▸ INSTRUCTIONS TO FOLLOW: With both ends included, repeat exactly the lines of the entries below from the one containing "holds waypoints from" down to the one containing "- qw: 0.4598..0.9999", and no others.

▸ Collected data entries:
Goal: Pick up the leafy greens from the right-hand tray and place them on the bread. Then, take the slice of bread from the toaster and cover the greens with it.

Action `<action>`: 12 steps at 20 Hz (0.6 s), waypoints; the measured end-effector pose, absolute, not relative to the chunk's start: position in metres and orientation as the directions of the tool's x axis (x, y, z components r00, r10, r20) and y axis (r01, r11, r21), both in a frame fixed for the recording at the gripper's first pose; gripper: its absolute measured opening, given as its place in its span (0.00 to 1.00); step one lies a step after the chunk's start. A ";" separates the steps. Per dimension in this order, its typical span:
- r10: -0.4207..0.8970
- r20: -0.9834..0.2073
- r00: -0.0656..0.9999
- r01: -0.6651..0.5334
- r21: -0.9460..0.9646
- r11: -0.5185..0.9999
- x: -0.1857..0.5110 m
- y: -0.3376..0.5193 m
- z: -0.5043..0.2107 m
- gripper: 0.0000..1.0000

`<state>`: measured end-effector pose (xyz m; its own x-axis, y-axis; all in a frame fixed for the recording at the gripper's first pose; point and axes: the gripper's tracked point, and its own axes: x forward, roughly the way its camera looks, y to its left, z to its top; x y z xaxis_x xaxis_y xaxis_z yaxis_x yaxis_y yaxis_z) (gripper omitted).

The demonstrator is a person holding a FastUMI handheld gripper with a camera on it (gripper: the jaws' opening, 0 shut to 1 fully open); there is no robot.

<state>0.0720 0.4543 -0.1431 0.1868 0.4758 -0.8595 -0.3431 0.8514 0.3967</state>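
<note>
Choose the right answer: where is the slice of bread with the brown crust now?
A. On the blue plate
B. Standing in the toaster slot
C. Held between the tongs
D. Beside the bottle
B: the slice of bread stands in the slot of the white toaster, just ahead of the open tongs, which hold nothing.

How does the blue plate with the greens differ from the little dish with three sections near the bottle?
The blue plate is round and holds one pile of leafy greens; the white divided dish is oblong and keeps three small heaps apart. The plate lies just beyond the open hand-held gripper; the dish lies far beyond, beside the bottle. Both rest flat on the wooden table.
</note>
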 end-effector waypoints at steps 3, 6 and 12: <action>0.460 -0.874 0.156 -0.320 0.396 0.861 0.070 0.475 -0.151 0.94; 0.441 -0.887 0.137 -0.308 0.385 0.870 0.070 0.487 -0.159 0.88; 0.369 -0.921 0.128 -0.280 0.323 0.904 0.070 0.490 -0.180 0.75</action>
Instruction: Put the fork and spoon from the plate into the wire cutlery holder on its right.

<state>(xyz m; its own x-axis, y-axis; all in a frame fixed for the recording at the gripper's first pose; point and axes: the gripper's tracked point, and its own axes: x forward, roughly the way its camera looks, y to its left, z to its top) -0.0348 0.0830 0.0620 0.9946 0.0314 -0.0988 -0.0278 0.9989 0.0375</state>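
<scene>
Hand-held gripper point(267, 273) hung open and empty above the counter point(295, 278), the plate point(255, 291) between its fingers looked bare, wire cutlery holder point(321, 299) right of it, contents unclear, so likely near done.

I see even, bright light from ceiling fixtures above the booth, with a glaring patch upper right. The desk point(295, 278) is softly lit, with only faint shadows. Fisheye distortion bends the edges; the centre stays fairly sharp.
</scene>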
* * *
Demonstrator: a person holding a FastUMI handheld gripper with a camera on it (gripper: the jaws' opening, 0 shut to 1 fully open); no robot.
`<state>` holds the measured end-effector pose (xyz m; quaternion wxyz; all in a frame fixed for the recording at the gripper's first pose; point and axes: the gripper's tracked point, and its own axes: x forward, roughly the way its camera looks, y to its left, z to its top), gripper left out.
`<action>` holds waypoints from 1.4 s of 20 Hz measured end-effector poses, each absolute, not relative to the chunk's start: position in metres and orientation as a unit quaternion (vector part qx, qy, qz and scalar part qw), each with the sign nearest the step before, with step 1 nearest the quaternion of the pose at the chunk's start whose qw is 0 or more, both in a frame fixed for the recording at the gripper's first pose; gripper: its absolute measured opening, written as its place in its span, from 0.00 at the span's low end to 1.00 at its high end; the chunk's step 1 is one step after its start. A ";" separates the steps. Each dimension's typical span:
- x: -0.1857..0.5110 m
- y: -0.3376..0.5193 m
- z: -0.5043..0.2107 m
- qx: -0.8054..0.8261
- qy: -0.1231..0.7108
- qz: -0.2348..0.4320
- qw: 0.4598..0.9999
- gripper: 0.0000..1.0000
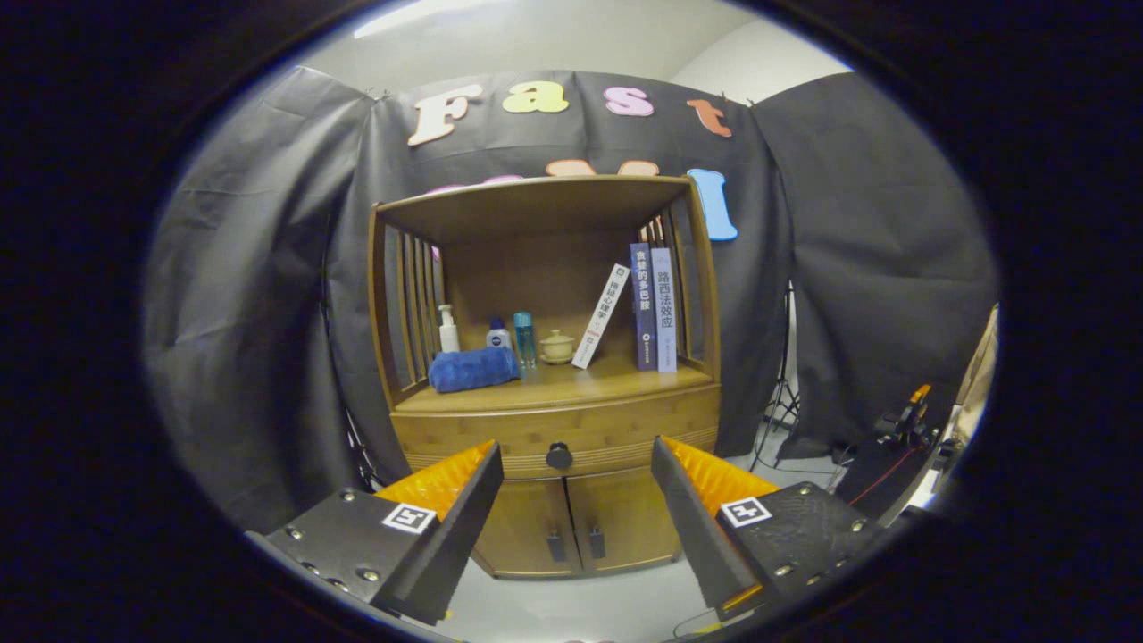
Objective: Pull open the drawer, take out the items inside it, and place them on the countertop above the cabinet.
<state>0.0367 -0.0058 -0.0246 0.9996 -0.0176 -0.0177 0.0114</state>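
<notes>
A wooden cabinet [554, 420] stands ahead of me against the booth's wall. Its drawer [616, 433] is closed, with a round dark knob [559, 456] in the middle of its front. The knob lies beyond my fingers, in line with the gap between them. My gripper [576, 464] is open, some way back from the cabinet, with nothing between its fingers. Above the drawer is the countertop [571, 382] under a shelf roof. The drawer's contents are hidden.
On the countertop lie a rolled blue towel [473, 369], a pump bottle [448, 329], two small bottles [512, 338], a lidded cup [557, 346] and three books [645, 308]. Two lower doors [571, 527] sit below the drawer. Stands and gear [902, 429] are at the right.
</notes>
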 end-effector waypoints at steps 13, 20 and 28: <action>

▸ SOLUTION BELOW:
`<action>` holds waypoints from 1.4 s of 20 Hz measured end-effector poses, each absolute, not relative to the chunk's start: position in metres and orientation as a unit quaternion (vector part qx, qy, qz and scalar part qw), each with the sign nearest the step before, with step 1 nearest the quaternion of the pose at the chunk's start whose qw is 0 or more, both in a frame fixed for the recording at the gripper's first pose; gripper: its absolute measured opening, written as its place in its span, from 0.00 at the span's low end to 1.00 at its high end; the chunk's step 1 is one step after its start. A ";" separates the steps. Each dimension's typical span:
- x: -0.1857..0.5110 m
- y: -0.3376..0.5193 m
- z: -0.5043..0.2107 m
- qx: -0.8054..0.8261
- qy: -0.1231..0.7108
- qz: -0.2348..0.4320
- qw: 0.4598..0.9999

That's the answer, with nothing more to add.